Dans un message adressé à l’occasion de la Journée nationale du chahid (18 février), le président algérien a salué « les femmes et les hommes qui ont légué au peuple algérien les valeurs de la glorieuse Révolution », réaffirmant que cet anniversaire est l’occasion de « perpétuer, avec reconnaissance et fierté, le devoir de fidélité et de constance sur la voie tracée, alors que nous continuons à relever les défis de l’étape actuelle afin de parachever la marche que nous avons amorcée ensemble depuis le début de la décennie ». Abdelmadjid Tebboune a insisté sur une Algérie engagée « dans une dynamique de développement durable ».
« Ce qui a été accompli n’est qu’un gage de fidélité envers les martyrs, à la mémoire desquels nous nous inclinons, en cette occasion, avec déférence, et un témoignage de la conscience permanente de la confiance du peuple, dont les espoirs et les aspirations demeurent tournés vers la marche vers la promesse du pays émergent », a affirmé Abdelmadjid Tebboune, présentant la stabilité politique et les projets économiques comme un prolongement moral de la lutte passée.
La Journée du Chahid demeure ainsi un moment central de cohésion nationale, où mémoire historique et ambitions contemporaines se rejoignent.
Sans nommer directement la France, le discours présidentiel rappelle que la souveraineté actuelle s’enracine dans ces sacrifices.
Cette commémoration renvoie en effet à une histoire marquée par 132 années de colonisation française, depuis la prise d’Alger en 1830 jusqu’à l’indépendance de l’Algérie en 1962. Le président Tebboune évoque donc implicitement les souffrances endurées au cours de cette période, marquée par des confiscations de terres, un système d’inégalités juridiques et une répression violente des mouvements nationalistes.

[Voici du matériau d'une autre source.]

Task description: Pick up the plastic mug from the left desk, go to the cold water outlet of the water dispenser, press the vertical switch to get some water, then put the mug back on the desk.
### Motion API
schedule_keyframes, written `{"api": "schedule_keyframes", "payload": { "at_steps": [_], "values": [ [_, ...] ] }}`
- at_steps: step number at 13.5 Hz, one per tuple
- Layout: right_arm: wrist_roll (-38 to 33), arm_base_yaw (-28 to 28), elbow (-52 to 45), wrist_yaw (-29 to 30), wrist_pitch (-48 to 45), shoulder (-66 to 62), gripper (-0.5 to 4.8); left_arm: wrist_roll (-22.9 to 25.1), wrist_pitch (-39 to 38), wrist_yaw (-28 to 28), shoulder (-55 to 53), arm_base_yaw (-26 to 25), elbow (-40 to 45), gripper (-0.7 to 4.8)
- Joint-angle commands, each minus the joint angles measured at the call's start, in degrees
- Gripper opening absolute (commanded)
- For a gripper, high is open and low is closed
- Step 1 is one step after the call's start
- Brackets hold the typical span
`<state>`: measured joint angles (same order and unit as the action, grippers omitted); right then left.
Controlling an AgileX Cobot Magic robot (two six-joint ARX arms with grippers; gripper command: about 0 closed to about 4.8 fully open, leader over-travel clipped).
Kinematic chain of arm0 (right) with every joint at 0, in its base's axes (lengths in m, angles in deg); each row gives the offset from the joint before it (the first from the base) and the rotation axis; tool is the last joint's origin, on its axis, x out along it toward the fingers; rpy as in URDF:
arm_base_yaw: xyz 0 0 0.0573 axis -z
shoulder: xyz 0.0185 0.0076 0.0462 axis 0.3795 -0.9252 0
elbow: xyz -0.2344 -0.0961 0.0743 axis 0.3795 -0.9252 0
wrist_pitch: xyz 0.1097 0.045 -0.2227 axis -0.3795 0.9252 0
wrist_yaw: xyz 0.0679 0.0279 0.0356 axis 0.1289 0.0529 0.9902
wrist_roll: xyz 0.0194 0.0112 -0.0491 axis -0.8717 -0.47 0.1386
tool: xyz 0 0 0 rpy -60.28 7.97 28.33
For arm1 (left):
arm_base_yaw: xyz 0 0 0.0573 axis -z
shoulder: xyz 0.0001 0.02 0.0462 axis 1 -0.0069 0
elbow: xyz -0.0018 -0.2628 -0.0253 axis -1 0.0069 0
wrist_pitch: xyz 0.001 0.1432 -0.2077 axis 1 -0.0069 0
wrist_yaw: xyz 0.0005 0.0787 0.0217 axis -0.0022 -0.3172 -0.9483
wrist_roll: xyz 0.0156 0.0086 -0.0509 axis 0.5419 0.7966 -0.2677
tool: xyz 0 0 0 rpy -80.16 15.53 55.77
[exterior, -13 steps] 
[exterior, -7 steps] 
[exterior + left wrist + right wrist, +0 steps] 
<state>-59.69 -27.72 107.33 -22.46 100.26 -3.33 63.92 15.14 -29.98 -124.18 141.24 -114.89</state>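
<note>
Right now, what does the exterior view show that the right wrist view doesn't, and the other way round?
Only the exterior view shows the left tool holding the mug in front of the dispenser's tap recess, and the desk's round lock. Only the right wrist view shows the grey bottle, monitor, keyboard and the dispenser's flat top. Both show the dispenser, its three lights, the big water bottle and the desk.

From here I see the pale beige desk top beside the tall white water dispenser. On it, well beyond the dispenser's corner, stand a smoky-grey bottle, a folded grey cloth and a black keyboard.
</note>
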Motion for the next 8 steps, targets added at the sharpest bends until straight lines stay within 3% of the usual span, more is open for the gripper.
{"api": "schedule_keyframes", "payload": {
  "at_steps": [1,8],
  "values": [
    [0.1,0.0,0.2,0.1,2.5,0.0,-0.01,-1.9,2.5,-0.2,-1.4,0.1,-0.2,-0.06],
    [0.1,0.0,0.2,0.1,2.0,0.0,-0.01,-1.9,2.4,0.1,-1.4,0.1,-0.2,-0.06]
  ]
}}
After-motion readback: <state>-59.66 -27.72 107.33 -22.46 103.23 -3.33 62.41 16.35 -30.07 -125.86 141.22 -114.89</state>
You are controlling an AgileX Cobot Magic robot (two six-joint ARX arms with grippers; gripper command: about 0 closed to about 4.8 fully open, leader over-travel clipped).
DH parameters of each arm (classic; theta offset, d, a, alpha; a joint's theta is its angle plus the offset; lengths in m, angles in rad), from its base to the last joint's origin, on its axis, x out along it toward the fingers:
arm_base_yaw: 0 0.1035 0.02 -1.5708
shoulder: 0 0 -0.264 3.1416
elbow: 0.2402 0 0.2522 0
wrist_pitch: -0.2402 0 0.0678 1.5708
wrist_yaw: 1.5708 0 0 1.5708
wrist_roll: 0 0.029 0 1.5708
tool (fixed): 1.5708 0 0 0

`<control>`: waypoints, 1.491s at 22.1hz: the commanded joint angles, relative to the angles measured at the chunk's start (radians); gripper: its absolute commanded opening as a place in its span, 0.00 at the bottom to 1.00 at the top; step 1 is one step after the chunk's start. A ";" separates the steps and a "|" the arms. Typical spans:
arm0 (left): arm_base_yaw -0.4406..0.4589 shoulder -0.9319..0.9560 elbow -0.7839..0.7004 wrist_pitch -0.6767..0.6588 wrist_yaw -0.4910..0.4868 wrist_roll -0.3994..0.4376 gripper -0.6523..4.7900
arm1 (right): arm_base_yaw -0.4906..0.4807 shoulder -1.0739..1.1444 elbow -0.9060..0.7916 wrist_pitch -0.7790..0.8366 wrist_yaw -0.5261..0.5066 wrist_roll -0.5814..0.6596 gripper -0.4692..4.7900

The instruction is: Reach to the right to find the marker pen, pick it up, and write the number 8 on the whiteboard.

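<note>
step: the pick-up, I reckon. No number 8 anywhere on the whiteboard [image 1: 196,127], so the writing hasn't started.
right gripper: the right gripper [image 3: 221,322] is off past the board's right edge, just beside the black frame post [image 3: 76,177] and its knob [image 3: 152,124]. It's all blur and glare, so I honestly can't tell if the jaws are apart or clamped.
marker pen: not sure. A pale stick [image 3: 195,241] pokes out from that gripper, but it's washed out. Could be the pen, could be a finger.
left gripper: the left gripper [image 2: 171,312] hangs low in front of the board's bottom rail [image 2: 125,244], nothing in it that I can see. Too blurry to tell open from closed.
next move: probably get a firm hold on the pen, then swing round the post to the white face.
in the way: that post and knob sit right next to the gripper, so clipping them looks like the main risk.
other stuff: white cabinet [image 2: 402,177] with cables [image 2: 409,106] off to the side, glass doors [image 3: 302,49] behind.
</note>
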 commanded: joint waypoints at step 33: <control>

L’un des épisodes les plus marquants reste les massacres du 8 mai 1945 à Sétif, Guelma et Kherrata, où la répression menée par les autorités coloniales françaises fit entre 15 000 et 45 000 morts, selon les historiens.
La guerre d’indépendance (1954-1962) constitue l’aboutissement de ce long affrontement. Les autorités algériennes estiment à près d’1,5 million le nombre de victimes algériennes pendant la guerre, tandis que la pratique de la torture, les déplacements forcés de populations et les bombardements de villages ont profondément marqué la mémoire collective.